#### STORED DATA ####

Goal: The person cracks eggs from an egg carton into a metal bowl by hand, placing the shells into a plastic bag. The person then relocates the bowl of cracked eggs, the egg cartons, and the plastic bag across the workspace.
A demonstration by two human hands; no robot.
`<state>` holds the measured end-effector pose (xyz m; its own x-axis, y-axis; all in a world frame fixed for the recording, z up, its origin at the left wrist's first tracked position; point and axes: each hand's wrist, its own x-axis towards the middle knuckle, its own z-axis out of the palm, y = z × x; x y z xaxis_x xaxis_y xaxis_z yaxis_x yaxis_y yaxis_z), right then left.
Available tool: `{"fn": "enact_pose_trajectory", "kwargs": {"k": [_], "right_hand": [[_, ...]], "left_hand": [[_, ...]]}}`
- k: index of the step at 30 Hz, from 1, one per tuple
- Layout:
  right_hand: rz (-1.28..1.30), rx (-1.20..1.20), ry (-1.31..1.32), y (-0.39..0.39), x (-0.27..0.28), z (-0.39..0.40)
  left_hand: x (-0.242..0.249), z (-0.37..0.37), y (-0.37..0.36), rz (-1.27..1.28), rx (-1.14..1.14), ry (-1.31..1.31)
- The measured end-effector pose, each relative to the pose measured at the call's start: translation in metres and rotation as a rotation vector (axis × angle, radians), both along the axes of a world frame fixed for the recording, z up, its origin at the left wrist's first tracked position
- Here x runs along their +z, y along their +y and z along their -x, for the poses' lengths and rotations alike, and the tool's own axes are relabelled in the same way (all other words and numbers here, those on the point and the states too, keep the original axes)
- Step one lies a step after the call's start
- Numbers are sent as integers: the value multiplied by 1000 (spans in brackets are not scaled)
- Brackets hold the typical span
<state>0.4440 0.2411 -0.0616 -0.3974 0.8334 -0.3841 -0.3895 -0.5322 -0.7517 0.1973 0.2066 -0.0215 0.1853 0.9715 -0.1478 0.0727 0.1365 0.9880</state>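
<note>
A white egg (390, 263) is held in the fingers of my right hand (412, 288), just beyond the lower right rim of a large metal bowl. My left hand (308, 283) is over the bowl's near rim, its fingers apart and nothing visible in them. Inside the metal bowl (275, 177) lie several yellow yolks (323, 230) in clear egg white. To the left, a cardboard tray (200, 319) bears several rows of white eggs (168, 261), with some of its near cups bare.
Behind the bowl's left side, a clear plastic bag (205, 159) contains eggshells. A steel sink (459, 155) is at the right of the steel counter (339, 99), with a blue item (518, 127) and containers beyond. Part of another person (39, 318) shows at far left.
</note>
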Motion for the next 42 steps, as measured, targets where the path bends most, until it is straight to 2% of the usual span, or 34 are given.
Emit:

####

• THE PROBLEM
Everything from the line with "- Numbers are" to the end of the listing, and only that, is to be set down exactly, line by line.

• SOLUTION
- Numbers are sent as integers: the value multiplied by 1000 (spans in brackets are not scaled)
- Brackets hold the typical span
<state>0.4440 0.2411 -0.0616 -0.3974 0.8334 -0.3841 -0.3895 -0.5322 -0.7517 0.1973 0.2066 -0.0215 0.1853 0.9715 -0.1478 0.0727 0.1365 0.9880</state>
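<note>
A white egg (390, 263) is held in the fingers of my right hand (412, 288), just beyond the lower right rim of a large metal bowl. My left hand (308, 283) is over the bowl's near rim, its fingers apart and nothing visible in them. Inside the metal bowl (275, 177) lie several yellow yolks (323, 230) in clear egg white. To the left, a cardboard tray (200, 319) bears several rows of white eggs (168, 261), with some of its near cups bare.
Behind the bowl's left side, a clear plastic bag (205, 159) contains eggshells. A steel sink (459, 155) is at the right of the steel counter (339, 99), with a blue item (518, 127) and containers beyond. Part of another person (39, 318) shows at far left.
</note>
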Motion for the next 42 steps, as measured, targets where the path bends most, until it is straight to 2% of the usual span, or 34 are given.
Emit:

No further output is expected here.